The reality-TV craze comes at a fortuitous time for public television. As war worries and a bad economy force the federal government to press for domestic-spending cuts anywhere they can be found, public broadcasters are trying to fend off attacks on their government largesse by pointing to the increasingly questionable quality of today's commercial-broadcast programming.
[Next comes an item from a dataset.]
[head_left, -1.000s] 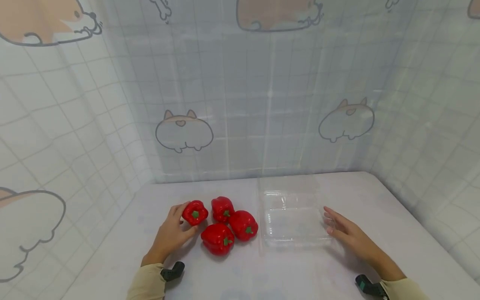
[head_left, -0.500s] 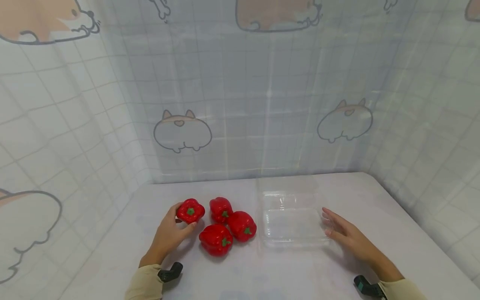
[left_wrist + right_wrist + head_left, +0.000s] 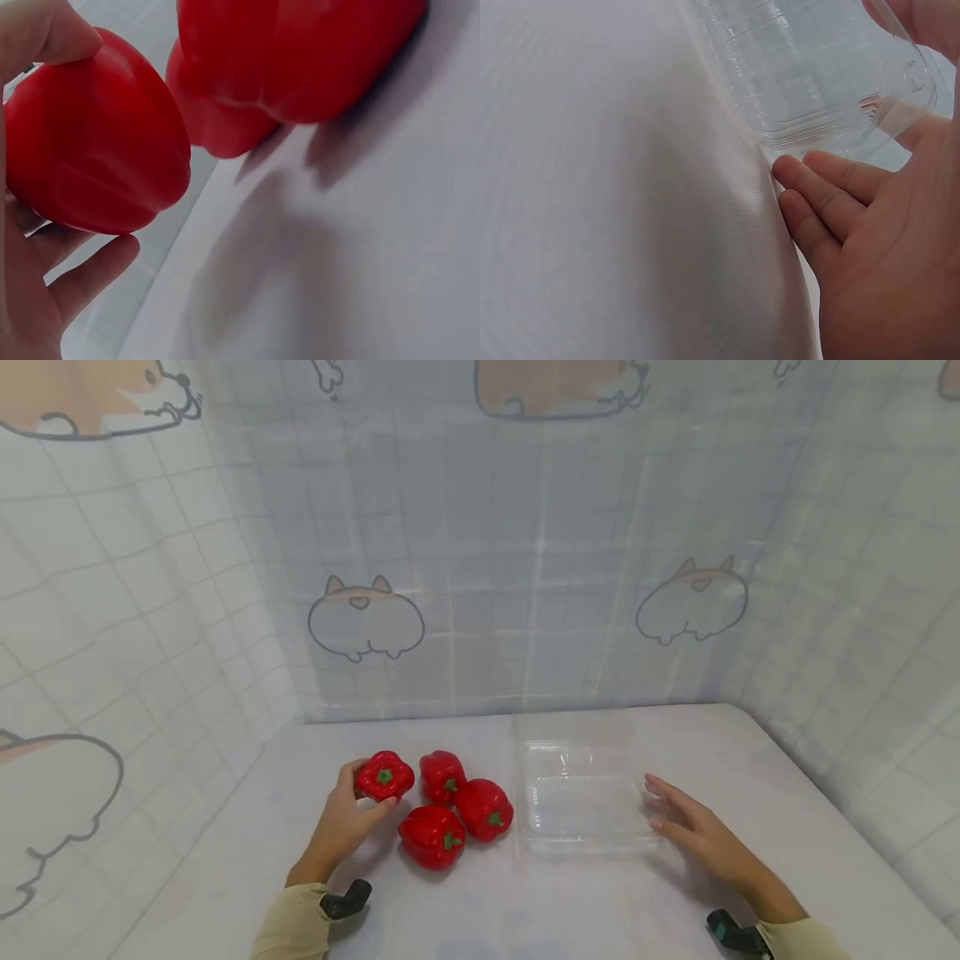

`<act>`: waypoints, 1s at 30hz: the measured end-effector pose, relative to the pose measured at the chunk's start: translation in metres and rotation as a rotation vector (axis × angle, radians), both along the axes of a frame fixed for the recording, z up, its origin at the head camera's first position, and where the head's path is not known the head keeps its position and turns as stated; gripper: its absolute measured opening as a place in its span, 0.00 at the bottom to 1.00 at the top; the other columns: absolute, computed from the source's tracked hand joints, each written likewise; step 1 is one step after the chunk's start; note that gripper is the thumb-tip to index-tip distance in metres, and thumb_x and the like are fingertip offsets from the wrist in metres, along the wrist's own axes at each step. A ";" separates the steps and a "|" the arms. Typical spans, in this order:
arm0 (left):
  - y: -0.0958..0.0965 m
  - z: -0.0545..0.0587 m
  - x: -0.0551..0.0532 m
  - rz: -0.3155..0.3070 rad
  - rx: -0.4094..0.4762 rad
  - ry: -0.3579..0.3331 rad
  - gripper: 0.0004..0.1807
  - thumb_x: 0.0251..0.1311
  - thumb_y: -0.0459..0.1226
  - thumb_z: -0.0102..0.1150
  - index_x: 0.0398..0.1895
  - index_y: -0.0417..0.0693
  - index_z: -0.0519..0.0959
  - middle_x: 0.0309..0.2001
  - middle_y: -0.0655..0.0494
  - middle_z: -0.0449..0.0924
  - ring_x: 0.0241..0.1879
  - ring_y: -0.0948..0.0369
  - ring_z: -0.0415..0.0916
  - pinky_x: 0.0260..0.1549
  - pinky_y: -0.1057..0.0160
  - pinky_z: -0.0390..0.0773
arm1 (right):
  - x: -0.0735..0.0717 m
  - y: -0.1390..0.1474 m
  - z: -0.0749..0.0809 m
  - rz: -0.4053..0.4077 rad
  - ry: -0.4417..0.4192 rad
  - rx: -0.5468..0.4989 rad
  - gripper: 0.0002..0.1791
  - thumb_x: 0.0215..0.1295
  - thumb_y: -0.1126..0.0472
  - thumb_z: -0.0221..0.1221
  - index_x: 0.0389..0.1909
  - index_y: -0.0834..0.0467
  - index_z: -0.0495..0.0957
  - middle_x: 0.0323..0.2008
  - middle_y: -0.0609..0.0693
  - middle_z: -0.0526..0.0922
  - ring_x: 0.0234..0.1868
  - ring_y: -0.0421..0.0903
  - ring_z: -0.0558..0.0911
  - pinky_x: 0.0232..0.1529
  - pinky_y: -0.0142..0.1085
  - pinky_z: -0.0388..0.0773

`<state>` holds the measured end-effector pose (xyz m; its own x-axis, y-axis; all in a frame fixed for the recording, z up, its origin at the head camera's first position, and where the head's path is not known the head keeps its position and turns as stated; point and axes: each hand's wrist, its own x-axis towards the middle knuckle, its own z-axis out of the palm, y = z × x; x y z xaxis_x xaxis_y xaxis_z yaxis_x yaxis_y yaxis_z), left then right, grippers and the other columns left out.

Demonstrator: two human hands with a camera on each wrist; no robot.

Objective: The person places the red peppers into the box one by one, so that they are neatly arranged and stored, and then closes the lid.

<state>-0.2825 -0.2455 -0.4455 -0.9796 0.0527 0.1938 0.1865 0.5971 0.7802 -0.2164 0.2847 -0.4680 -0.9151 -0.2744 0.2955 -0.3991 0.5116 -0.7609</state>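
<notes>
My left hand (image 3: 347, 821) grips a red bell pepper (image 3: 385, 776) between thumb and fingers, its green stem facing the head camera. In the left wrist view this bell pepper (image 3: 101, 139) is clear of the table, with a shadow below. Just right of it sit three more red bell peppers: one at the back (image 3: 442, 775), one at the right (image 3: 485, 810) and one in front (image 3: 432, 837). At the right side of a clear plastic container (image 3: 585, 842) is my right hand (image 3: 705, 837), fingers extended; in the right wrist view, fingertips are right at the container's wall (image 3: 810, 82).
A white cloth covers the table (image 3: 570, 910). The container's clear lid (image 3: 577, 727) stands up at its back. Behind and at both sides hang pale gridded curtains (image 3: 487, 568) printed with cartoon dogs. Dark wrist devices (image 3: 347, 900) sit at both sleeves.
The bell pepper in my left hand has risen slightly and tipped so its stem faces the head camera more. My right hand and the container have stayed in place.
</notes>
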 end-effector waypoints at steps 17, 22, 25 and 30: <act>0.035 0.026 -0.008 -0.080 -0.021 0.148 0.48 0.57 0.48 0.72 0.76 0.52 0.57 0.68 0.50 0.67 0.61 0.50 0.69 0.51 0.42 0.79 | -0.001 0.001 0.001 0.012 -0.021 -0.014 0.35 0.73 0.61 0.57 0.76 0.65 0.57 0.70 0.66 0.66 0.68 0.66 0.68 0.58 0.17 0.57; 0.041 0.033 -0.010 -0.119 -0.025 0.187 0.49 0.55 0.54 0.72 0.77 0.55 0.57 0.70 0.53 0.65 0.63 0.51 0.68 0.53 0.41 0.77 | -0.001 0.001 0.000 0.021 -0.019 -0.014 0.35 0.74 0.61 0.56 0.76 0.64 0.56 0.72 0.66 0.63 0.69 0.66 0.67 0.59 0.16 0.57; 0.046 0.037 -0.013 -0.146 -0.045 0.213 0.49 0.55 0.54 0.72 0.77 0.57 0.58 0.69 0.55 0.67 0.61 0.54 0.68 0.52 0.44 0.79 | -0.001 0.001 -0.001 0.030 -0.017 -0.020 0.35 0.74 0.61 0.56 0.76 0.65 0.55 0.72 0.66 0.62 0.69 0.67 0.66 0.59 0.16 0.57; 0.059 0.043 -0.017 -0.177 -0.090 0.254 0.48 0.54 0.51 0.74 0.77 0.60 0.59 0.64 0.58 0.69 0.57 0.57 0.69 0.47 0.51 0.81 | -0.001 0.001 0.000 0.041 0.004 -0.037 0.34 0.74 0.62 0.56 0.76 0.65 0.56 0.71 0.67 0.63 0.68 0.68 0.65 0.60 0.17 0.58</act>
Making that pitch to lawmakers who control his purse strings, Corporation for Public Broadcasting CEO Robert Coonrod last week formally kicked off noncommercial broadcasters' most critical legislative year in a decade. "Our mission is to serve the public, not the market," he told a House appropriations subcommittee. "The market brings us Survivor
and American Idol, The Bachelor
and The Bachelorette,
to say nothing of three separate Michael Jackson documentaries in a single week. Public broadcasters are in a different business."
The appeal to higher tastes worked on Idaho Republican Mike Simpson, who said National Public Radio's analytical news programs and PBS documentaries "make me think."
That's exactly the reaction Coonrod was looking for.
If public broadcasting is seen as the necessary counterweight to commercial stations' reality mania, lawmakers may be more willing to preserve preferential budgeting that gives federal commitments to CPB two years in advance. The Bush Administration wants to scrap the arrangement and replace it with the year-to-year budgeting applied to most other federal programs.
Ohio Republican Ralph Regula, who chairs the House subcommittee that approves the corporation's budget, questioned why CPB should receive advanced funding when critical agencies such as the National Institutes of Health don't get that advantage. Coonrod said the arrangement is necessary to insulate programming independence from political pressure and to guarantee funds that can be leveraged into greater private donations.
Previous Bush White House attempts to eliminate advanced funding have failed. "If past is prologue," as one Capitol Hill staffer put it, the latest attempt, which would affect funds for fiscal 2005 and 2006, will fall by the wayside, too.
Besides defending advanced budgeting, CPB priorities include securing funds for converting TV and radio stations to digital and securing new funds for distance-learning programs and a next-generation satellite interconnection system for delivering programming to stations.
Those issues and more will also go before the House Energy and Commerce Committee, which plans a reauthorization bill to renew CPB's charter. One top issue will be funneling money though CPB to stations. "We would like to look at the possibility of giving more revenue directly to stations," said Ken Johnson, spokesman for committee Chairman Billy Tauzin (R-La.).
Complaints about public broadcasters' increasing commercialization also will be examined. Federal judges last week heard testimony on whether public-TV stations may carry advertising on a portion of their digital spectrum.
To glean information for the bill, Tauzin and other lawmakers have asked the General Accounting Office to examine CPB's operations.
For now, Coonrod's priority is the budget. Last week, he urged Regula to add to the $380 million CPB has already secured for fiscal 2004 another $80 million for digital-facility construction and a $20 million first installment in a $177 million replacement of public broadcasting's satellite interconnection system. He also is seeking $390 million in guaranteed funds for fiscal 2005 and $410 million for 2006.
CPB also endorsed addition of $70 million in National Telecommunications and Information Administration grants for DTV construction and $41 million in distance-learning funds to be administered by the Department of Education.